What I ended up crying about is stinking father’s day. As much as I try to avoid it (I actually put a rule in my email that deletes any message with the phrase ‘father’s day’ in it), these kinds of holidays are ubiquitous. I ended up on the table praying to ‘the Father’ a made up god from a book called “The Curse of Challion”, who is kind of the soul of positive fatherhood, and also the god of winter and death. I was asking him why he didn’t strike my father dead for desecrating fatherhood. That reminded me of my grandfather, and I asked him the same thing (he died when I was 13), why he couldn’t do something to make sure my father dies. Father’s day would be an appropriate time. Anyway, I started to feel my grief.

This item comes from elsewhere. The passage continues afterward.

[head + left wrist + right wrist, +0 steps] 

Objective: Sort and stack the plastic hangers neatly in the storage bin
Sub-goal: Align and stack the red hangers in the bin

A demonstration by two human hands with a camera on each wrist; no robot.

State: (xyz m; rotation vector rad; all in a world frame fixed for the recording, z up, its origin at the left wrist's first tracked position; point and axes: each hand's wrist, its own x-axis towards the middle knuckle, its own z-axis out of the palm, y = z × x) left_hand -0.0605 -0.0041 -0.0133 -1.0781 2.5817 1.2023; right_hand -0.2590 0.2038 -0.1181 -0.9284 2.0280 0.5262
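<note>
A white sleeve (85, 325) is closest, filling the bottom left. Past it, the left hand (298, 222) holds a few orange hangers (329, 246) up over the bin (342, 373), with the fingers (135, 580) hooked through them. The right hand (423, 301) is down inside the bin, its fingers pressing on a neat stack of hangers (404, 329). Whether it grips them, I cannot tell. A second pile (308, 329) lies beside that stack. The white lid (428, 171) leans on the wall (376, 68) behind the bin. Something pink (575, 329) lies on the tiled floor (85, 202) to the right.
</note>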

The woman’s hands on my waist as she massaged my lower back reminded me of being touched by my wife, and how I miss feeling intimate with her, how I miss loving, present, touch. It’s not as if she doesn’t caress me, but I still miss the way it used to be.
Luckily, she worked on my back a long time before flipping me over, and I was able to enjoy the pleasure of her massaging my feet, and scalp and arms. By the time it finished, I was ready to go to sleep.
I feel calm and peaceful, and still a bit sleepy.